Experiencing pauses in data when running AerospikeClient.scanNode

I am experiencing an odd behavior when running scans using AerospikeClient.scanNode (java API) to retrieve all records in a set. (Some background that may or may not be relevant: This code is running inside hadoop map-reduce, in which there is one mapper for each node).

There is a long delay (1-3 minutes) before the first record is returned, then a period of 1-3 minutes where records are returned (at a rate of a few thousand per second), then a 1-3 minute delay, then 1-3 minutes of data, and so on.

There are no other jobs running. The cluster appears to be otherwise healthy, responding to a few thousand non-job related requests per second.

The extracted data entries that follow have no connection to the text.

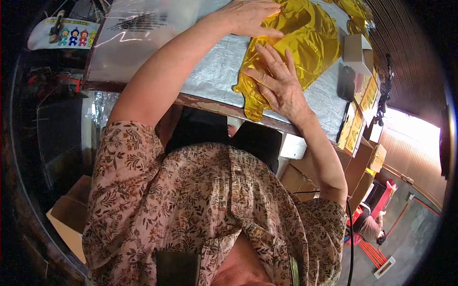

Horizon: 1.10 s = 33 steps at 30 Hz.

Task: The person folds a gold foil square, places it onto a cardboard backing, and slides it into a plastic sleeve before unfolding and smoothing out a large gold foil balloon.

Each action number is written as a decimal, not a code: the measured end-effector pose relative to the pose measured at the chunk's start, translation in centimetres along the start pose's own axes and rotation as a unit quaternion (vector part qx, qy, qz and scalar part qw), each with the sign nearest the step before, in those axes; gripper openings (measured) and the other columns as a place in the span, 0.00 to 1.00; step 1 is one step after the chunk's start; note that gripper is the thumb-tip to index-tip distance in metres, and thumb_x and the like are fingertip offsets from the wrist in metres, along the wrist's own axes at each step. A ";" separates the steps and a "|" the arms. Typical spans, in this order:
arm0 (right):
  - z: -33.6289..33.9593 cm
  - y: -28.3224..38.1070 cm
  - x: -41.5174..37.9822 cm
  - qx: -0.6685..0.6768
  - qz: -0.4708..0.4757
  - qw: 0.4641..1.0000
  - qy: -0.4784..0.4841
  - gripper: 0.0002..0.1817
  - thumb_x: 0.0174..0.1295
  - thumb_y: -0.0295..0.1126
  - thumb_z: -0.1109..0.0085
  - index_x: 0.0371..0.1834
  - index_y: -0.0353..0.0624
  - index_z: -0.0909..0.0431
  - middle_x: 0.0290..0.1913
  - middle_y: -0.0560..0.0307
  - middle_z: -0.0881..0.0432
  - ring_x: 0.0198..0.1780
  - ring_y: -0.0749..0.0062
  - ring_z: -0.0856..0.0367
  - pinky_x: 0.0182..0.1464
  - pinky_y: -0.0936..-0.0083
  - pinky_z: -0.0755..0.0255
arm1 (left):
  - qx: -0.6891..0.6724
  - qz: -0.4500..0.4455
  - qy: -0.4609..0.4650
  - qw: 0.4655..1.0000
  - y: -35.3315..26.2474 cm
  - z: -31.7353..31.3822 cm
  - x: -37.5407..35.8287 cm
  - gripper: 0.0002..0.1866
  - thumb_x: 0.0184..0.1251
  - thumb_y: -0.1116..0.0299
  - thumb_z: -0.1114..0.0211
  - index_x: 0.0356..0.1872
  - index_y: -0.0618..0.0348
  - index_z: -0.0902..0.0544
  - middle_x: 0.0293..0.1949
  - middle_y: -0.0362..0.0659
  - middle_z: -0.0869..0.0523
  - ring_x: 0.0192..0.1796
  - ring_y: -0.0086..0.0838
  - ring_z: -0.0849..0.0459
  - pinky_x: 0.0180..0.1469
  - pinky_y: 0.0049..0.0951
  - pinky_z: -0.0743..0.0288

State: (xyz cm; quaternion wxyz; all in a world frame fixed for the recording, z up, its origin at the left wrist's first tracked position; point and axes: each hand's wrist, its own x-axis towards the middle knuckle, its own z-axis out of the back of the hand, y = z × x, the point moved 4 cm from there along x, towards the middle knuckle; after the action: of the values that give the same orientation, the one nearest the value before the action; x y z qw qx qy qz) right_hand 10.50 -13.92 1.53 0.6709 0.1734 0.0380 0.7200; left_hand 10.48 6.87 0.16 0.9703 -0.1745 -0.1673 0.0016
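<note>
A shiny gold foil piece [305, 47], wrinkled and irregular in outline, lies on the silver-covered table [210, 71]. One narrow end of it hangs at the near edge. My left hand [248, 18] reaches in from the left and rests on the foil's upper left side, fingers extended and thumb apart. Lower down, my right hand [284, 88] lies on the foil's near part with its fingers spread. Both hands touch the foil without visibly gripping it, and they are apart from each other.
A clear plastic sheet [129, 38] with dark print covers the table's left. On the right stand a small white box [355, 55], a black object [346, 82] and a yellow patterned box [355, 121]. Cardboard [300, 176] lies below the table. Another person [372, 226] is far off at lower right.
</note>
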 end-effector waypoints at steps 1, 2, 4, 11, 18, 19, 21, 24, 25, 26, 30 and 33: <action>0.0 0.0 0.0 -0.009 0.011 1.000 0.009 0.25 0.65 0.30 0.36 0.66 0.61 0.16 0.83 0.50 0.38 0.83 0.47 0.43 0.83 0.42 0.58 | 0.010 0.008 0.044 0.999 -0.5 0.9 0.0 0.41 0.69 0.38 0.37 0.72 0.62 0.28 0.77 0.52 0.30 0.80 0.42 0.35 0.73 0.56 0.41; -0.1 0.0 -0.1 -0.009 0.010 1.000 0.008 0.25 0.65 0.30 0.36 0.66 0.61 0.16 0.83 0.50 0.38 0.83 0.47 0.43 0.83 0.42 0.58 | 0.020 0.016 0.087 0.996 -0.8 1.3 -0.1 0.50 0.66 0.32 0.36 0.76 0.66 0.33 0.78 0.54 0.32 0.81 0.44 0.37 0.76 0.55 0.44; -0.2 -0.1 -0.1 -0.008 0.010 1.000 0.005 0.25 0.66 0.31 0.36 0.67 0.64 0.16 0.83 0.51 0.39 0.84 0.49 0.43 0.84 0.43 0.58 | 0.024 0.011 0.084 0.996 -0.9 1.2 -0.1 0.53 0.63 0.30 0.34 0.76 0.67 0.33 0.78 0.55 0.32 0.81 0.44 0.37 0.76 0.55 0.44; 0.4 0.4 0.1 0.070 0.057 0.996 0.027 0.22 0.72 0.34 0.40 0.69 0.60 0.18 0.83 0.51 0.38 0.83 0.50 0.42 0.84 0.44 0.59 | 0.032 0.009 0.083 0.996 -1.1 1.4 -0.2 0.58 0.57 0.27 0.32 0.76 0.67 0.32 0.78 0.55 0.32 0.81 0.43 0.38 0.77 0.54 0.44; -0.4 0.9 0.9 -0.043 0.008 0.998 0.049 0.30 0.77 0.43 0.47 0.80 0.52 0.33 0.83 0.54 0.38 0.83 0.52 0.43 0.84 0.49 0.54 | 0.021 0.019 0.092 0.995 -1.2 1.4 -0.2 0.59 0.56 0.26 0.32 0.77 0.67 0.34 0.80 0.54 0.35 0.83 0.43 0.41 0.78 0.55 0.47; -0.7 1.3 0.7 -0.032 0.021 0.997 0.074 0.30 0.77 0.44 0.48 0.81 0.52 0.34 0.83 0.55 0.39 0.83 0.53 0.43 0.84 0.49 0.53 | 0.034 0.018 0.077 0.996 -1.9 2.3 -0.3 0.55 0.56 0.32 0.28 0.75 0.67 0.31 0.77 0.55 0.30 0.79 0.43 0.35 0.76 0.53 0.41; -0.7 1.8 0.3 0.001 0.018 0.995 0.094 0.31 0.77 0.47 0.49 0.81 0.53 0.35 0.84 0.58 0.39 0.84 0.53 0.43 0.84 0.49 0.54 | 0.047 0.018 0.061 0.997 -1.7 1.9 -0.5 0.51 0.56 0.37 0.25 0.73 0.66 0.28 0.73 0.55 0.25 0.76 0.44 0.28 0.73 0.52 0.35; -0.1 2.2 0.1 0.127 0.055 0.982 0.126 0.32 0.78 0.48 0.50 0.82 0.51 0.36 0.80 0.55 0.33 0.82 0.56 0.39 0.84 0.50 0.54 | 0.080 0.001 0.007 0.997 0.0 -1.5 -0.4 0.44 0.67 0.35 0.34 0.76 0.54 0.29 0.80 0.43 0.32 0.81 0.32 0.36 0.80 0.51 0.50; 0.3 2.0 0.2 0.121 0.055 0.984 0.121 0.32 0.78 0.48 0.50 0.82 0.51 0.36 0.80 0.55 0.33 0.82 0.56 0.39 0.84 0.50 0.54 | 0.062 0.002 -0.005 0.998 0.2 -1.6 -0.4 0.49 0.61 0.31 0.32 0.76 0.56 0.29 0.80 0.44 0.32 0.82 0.34 0.37 0.80 0.52 0.51; 0.9 1.7 0.3 0.131 0.039 0.985 0.104 0.31 0.78 0.48 0.50 0.81 0.50 0.35 0.80 0.54 0.32 0.82 0.55 0.38 0.84 0.50 0.54 | 0.043 0.004 -0.015 0.999 0.4 -1.7 -0.4 0.55 0.55 0.28 0.29 0.76 0.57 0.29 0.80 0.46 0.32 0.82 0.35 0.38 0.80 0.53 0.51; 1.6 0.2 0.8 0.074 0.013 0.996 0.049 0.30 0.77 0.40 0.49 0.80 0.45 0.35 0.78 0.47 0.30 0.81 0.51 0.37 0.85 0.50 0.56 | 0.045 -0.001 0.001 0.999 0.6 -1.7 -0.2 0.54 0.57 0.28 0.31 0.77 0.57 0.31 0.80 0.45 0.33 0.82 0.35 0.39 0.81 0.53 0.52; 0.4 -0.4 0.2 0.011 0.022 0.999 0.039 0.32 0.75 0.41 0.46 0.80 0.43 0.35 0.79 0.50 0.32 0.81 0.54 0.37 0.85 0.53 0.54 | 0.042 0.002 0.007 0.999 0.3 -1.3 -0.2 0.54 0.58 0.27 0.32 0.78 0.57 0.32 0.80 0.45 0.34 0.83 0.35 0.39 0.81 0.51 0.52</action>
State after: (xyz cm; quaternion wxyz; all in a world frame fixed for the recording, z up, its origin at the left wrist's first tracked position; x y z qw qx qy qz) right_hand 11.01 -13.74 1.83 0.6510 0.1528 0.0684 0.7404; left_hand 10.68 6.74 -1.14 0.9780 -0.1336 -0.1597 0.0091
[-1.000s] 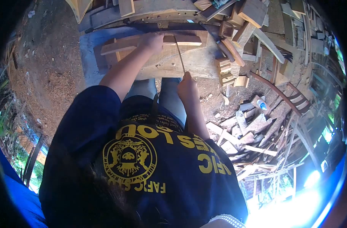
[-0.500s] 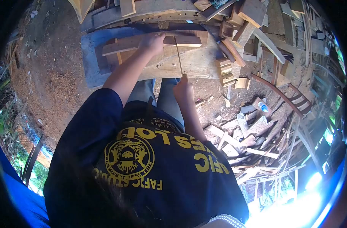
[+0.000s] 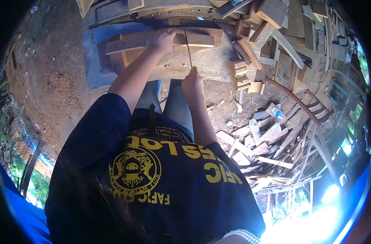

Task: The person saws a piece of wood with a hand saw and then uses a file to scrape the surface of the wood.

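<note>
A long, slightly curved piece of wood (image 3: 199,40) lies across the workbench. My left hand (image 3: 161,43) is closed over its middle, pressing it from above. In my right hand (image 3: 192,82), the fist is wrapped round the near end of a handsaw (image 3: 188,50), seen nearly edge-on as a thin strip. The blade runs away from me and crosses the wood a little to the right of my left hand. My right fist hides the saw's handle. Under the wood is a wide, pale slab (image 3: 209,65) that forms the bench top.
Wooden blocks and offcuts (image 3: 270,13) are stacked at the bench's right end. A curved chair-like frame (image 3: 311,106) leans farther right. Scrap wood (image 3: 270,138) covers the ground at lower right, with a plastic bottle (image 3: 277,113) on it. Sawdust (image 3: 63,95) lies at left.
My right hand has pushed the saw forward, away from my body, so its far end now reaches past the wood. My left hand stays on the wood. The view has shifted slightly.
</note>
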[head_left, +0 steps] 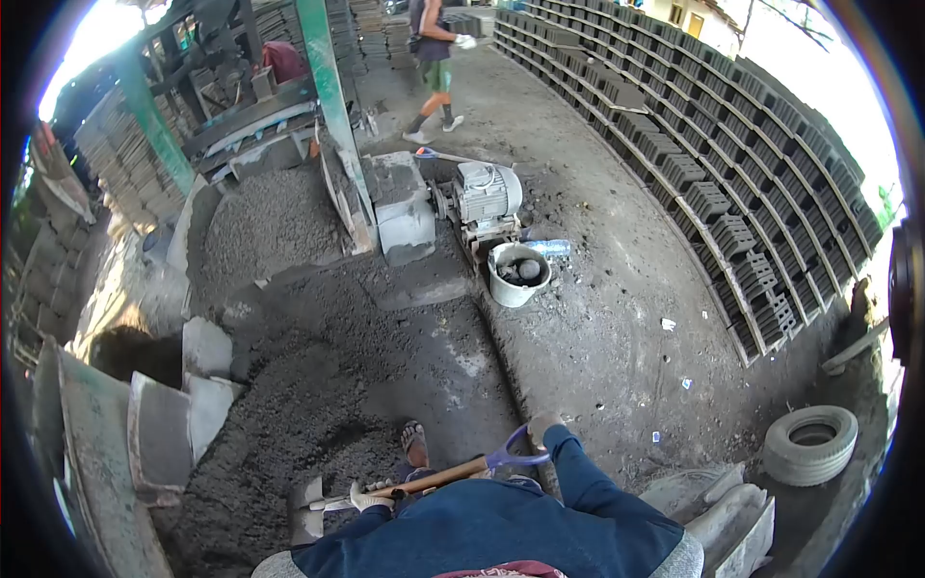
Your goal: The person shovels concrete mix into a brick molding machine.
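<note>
A shovel [445, 476] with a wooden shaft and a purple D-shaped handle lies across the front of my body. My right hand [545, 427] is closed on the purple handle. Lower on the shaft, near the blade, my left hand [370, 497] grips it and seems to wear a pale glove. The grey blade [307, 511] is at the edge of the dark, damp mix [279, 424] heaped on the ground to my left. My foot [414, 444] in a sandal shows just beyond the shaft.
Ahead are an electric motor [488, 196] and a bucket [518, 292] holding dark lumps. A green post [328, 101] stands beside a bin of grey mix [270, 222]. Racks of blocks [703, 144] line the right, above a tyre [810, 445]. Another person [434, 72] walks at the back.
</note>
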Demonstrator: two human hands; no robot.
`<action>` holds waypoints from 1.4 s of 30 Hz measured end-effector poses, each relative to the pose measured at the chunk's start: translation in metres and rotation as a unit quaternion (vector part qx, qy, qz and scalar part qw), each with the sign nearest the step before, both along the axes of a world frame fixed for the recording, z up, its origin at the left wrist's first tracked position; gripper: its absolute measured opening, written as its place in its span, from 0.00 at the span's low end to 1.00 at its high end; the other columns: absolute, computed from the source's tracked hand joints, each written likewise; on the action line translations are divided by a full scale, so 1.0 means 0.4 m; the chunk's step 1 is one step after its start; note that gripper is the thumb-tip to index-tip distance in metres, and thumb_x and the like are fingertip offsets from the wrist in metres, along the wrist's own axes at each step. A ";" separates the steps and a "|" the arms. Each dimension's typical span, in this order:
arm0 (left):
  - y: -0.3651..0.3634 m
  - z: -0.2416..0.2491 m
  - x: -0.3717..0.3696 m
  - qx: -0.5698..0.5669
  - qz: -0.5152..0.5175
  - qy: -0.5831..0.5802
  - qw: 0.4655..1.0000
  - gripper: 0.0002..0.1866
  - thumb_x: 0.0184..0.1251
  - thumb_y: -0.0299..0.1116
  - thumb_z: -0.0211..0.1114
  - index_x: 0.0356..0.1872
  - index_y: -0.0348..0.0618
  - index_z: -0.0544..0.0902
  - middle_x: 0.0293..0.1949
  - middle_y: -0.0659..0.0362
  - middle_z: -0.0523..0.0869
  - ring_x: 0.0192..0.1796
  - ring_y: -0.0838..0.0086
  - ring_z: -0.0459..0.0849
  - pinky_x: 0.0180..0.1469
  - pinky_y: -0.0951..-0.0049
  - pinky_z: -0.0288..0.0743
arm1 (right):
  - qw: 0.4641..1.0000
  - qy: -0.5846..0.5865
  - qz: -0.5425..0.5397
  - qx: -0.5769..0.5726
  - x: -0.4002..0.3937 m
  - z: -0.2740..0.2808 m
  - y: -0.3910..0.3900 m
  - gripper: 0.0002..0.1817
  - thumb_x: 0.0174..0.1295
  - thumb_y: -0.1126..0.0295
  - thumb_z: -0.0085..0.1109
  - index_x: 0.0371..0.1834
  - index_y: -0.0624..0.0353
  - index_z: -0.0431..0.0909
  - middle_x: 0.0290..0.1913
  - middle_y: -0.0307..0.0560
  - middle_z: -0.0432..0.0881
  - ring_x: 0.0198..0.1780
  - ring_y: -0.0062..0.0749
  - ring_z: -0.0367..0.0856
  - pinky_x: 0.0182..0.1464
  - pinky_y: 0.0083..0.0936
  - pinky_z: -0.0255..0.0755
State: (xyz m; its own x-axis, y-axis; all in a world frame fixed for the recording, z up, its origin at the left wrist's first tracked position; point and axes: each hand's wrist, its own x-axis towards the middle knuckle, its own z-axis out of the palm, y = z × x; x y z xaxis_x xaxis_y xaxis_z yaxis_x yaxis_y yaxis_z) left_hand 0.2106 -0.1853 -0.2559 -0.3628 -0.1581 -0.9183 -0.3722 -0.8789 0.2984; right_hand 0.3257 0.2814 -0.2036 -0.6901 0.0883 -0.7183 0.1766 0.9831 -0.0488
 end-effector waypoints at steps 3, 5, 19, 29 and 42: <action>-0.007 -0.019 0.054 -0.011 0.037 -0.009 0.999 0.24 0.68 0.56 0.57 0.18 0.52 0.67 0.14 0.62 0.70 0.16 0.65 0.70 0.29 0.54 0.76 | 0.994 0.032 -0.102 -0.024 -0.029 -0.095 0.026 0.13 0.62 0.62 0.58 0.40 0.55 0.89 0.40 0.51 0.90 0.45 0.40 0.90 0.48 0.37 0.82; -0.004 -0.009 0.076 0.000 0.039 -0.032 0.999 0.24 0.68 0.57 0.57 0.18 0.52 0.67 0.14 0.62 0.70 0.16 0.65 0.71 0.27 0.54 0.75 | 0.967 0.048 -0.241 -0.067 -0.033 -0.130 0.027 0.14 0.62 0.63 0.55 0.38 0.58 0.89 0.39 0.54 0.89 0.42 0.42 0.90 0.47 0.38 0.82; 0.191 0.495 -0.170 0.129 -0.219 0.303 0.919 0.16 0.73 0.49 0.60 0.27 0.54 0.74 0.22 0.63 0.75 0.30 0.62 0.79 0.51 0.47 0.73 | 0.529 0.074 -0.772 -0.345 0.278 -0.243 0.018 0.10 0.65 0.66 0.57 0.40 0.58 0.84 0.38 0.50 0.89 0.37 0.40 0.86 0.40 0.41 0.80; 0.466 0.710 -0.651 0.125 -0.322 0.386 0.856 0.14 0.69 0.45 0.68 0.38 0.48 0.76 0.27 0.61 0.79 0.29 0.68 0.81 0.41 0.56 0.79 | 0.280 0.076 -0.708 -0.644 0.141 0.260 -0.234 0.12 0.63 0.67 0.59 0.47 0.61 0.81 0.37 0.49 0.85 0.37 0.42 0.84 0.42 0.42 0.81; 0.477 0.704 -1.031 0.111 -0.353 0.348 0.862 0.06 0.65 0.26 0.65 0.36 0.43 0.75 0.23 0.57 0.77 0.23 0.65 0.81 0.29 0.53 0.81 | 0.325 0.209 -0.827 -0.408 -0.138 0.426 -0.294 0.14 0.68 0.59 0.56 0.28 0.55 0.75 0.20 0.45 0.77 0.21 0.38 0.75 0.26 0.35 0.70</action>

Does anyone have any suggestions for what may be causing this, or how to proceed investigating?

Thanks,
Marc

Hi Marc

You might have a heap or GC issue in your java application.

Are you using scanAll(), or query() without a filter, to retrieve the records?

regards Peter

I am using scanNode().

I increased the heap (it was at 200MB) and the problem went away.

Unfortunately we will never know if this was the real problem, because between running with the smaller heap and the bigger heap, our system went through a rolling upgrade. This is our production system and I don’t have the ability to conduct experiments on it. Thanks for your help.

Hi Marc

If you use query() with NO filter it is the same as a scan(), but the advantage is that the records are returned through a RecordSet in a controlled manor. There is a blocking queue between your application and the records that the nodes are returning. When the queue fills, the nodes pause the scan jobs. When you read from the queue, the scan jobs resume.

Its a very controlled way of reading large RecordSets and it makes it easier to control the heap space requirements.

I hope this helps

Peter

Interesting. We actually implemented a similar solution when using scan (using a blocking queue, which would block inside our implementation of the callback method) to cope with this exact problem. Perhaps we should have used query instead?

It’s up to you, but query controls the jobs running on each node via the protocol, so it is my favorite. Be sure to close the record set when you are finished with it.

Regards

Peter